Anécdotas personales. Un día del pasado mes de octubre los farmacéuticos catalanes hicieron huelga para que se les abonara lo que la Seguridad Social les debía, en esa misma fecha el novelista Javier Marías rechazó el premio Nacional de Narrativa concedido a su novela Los enamoramientos por el Ministerio de Cultura: «El Estado no tiene por qué darme nada por ejercer mi tarea de escritor (...) siempre he rechazado toda remuneración que procediera del erario público».
A partir de aquí, impersonal y genérica la mercurial valoración del dinero de los premios literarios. Premio, del latín praemium, es una distinción, un galardón o una recompensa (o las tres cosas simultáneamente) que se otorga a alguien por algún mérito o servicio. En general una compensación como reconocimiento a un esfuerzo o logro. Dado que en la República de las Letras el dinero siempre fue un bien escaso, desde siempre se solicitó el praemium según variantes de dádiva, beca, subvención, ayuda... o concursando. Desde el principio: Cervantes dedica su Quijote al Duque de Béjar para así ponerlo «al abrigo del clarísimo nombre de Vuestra Excelencia». Y desde el principio está claro que quien concede abrigo es el poder, sea poder político o poder económico, reconocida pareja de hecho. La dignidad puede distinguir entre ayuda desinteresada o soborno y el doble dilema es decidir si es más torticera la generosidad de un ministerio o una editorial y cual me corrompe menos. Y cuando no se ha solicitado si procede de admiración, de amistad o de espurio do ut des, doy y das, te doy para que me des. Más la necesidad: lo necesito para comer y acepto o si lo rechazo puede ser una impagable promoción publicitaria. Rechazarlo sin más o rechazarlo provocando una rueda de prensa multitudinaria es tanto dilema como estatus. La necesidad es naturaleza en estado puro y la naturaleza no es ética, el pez grande se come al chico. Los premios, como la lotería, son injustos por naturaleza, Borges nunca ganó el Nobel: la gracia para uno procede de múltiple desgracia ajena. Los premios literarios, para no ser arbitrarios, deberían concederse por orden de aparición en escena o por orden alfabético, eso sí, sorteando la letra de iniciación del reparto. Quizá no debieran existir y el sustento del escritor debiera ser en exclusiva sus derechos de autor, fantasía inimaginable cuando los lectores son una especie en peligro de extinción, cuando la propiedad intelectual es la única que se socializa, ninguna otra propiedad pasa con los años al dominio público, y cuando en tiempos de crisis la gestión de las agencias literarias no es conseguir un buen contrato con un sustancioso anticipo sino el millonario premio de la editorial puesto que ese es el único dinero disponible. Triste tema el fiduciario literario en una revista farmacéutica.
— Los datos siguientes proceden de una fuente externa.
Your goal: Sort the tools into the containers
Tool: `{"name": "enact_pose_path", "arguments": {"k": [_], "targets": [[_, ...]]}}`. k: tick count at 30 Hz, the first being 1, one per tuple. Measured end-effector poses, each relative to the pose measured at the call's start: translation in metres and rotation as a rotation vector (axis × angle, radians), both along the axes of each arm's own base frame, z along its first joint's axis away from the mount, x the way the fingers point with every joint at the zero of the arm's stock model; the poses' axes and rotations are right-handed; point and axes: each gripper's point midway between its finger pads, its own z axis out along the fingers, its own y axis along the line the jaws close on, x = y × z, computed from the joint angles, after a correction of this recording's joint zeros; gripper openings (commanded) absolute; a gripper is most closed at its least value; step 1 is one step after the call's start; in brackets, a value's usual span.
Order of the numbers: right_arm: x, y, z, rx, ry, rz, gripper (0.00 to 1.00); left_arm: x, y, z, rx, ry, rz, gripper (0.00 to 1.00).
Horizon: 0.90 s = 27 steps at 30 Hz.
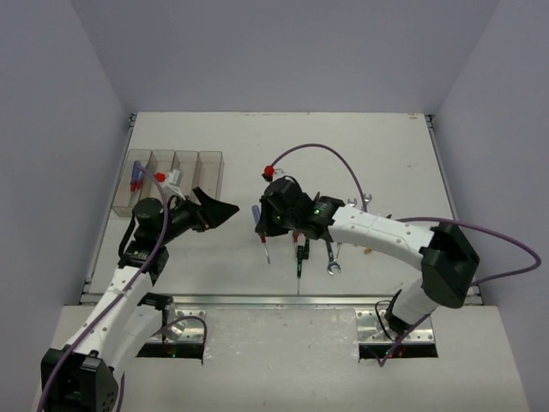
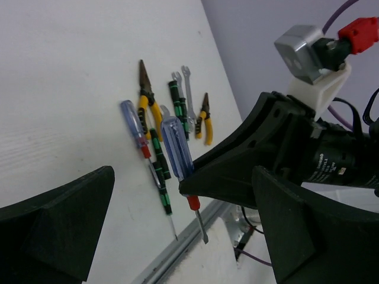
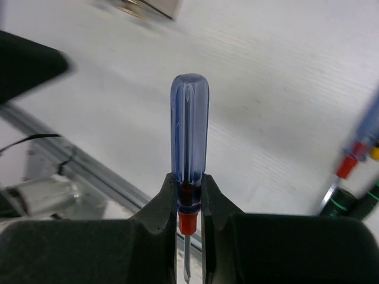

La post posmodernidad tiene estos conflictos: «aparta o atrapa», palíndromo. Si los escritores no necesitasen del dinero para comer, la República de las Letras sería más justa, pero si no necesitasen comer sería más aburrida. En cualquier caso en la Biblia se lee lo de «el sacerdote vivirá del altar» y eso es lo que impulsó a los farmacéuticos a la huelga. Para que un colectivo tan reposado, digamos tan liberal conservador, se lance al malabarismo de la protesta activa mal o peor tienen que andar las cosas. La coincidencia de las dos anécdotas en el mismo día no es más que eso, coincidencia, la deuda a las boticas nada tiene de premio aunque se termine cobrando.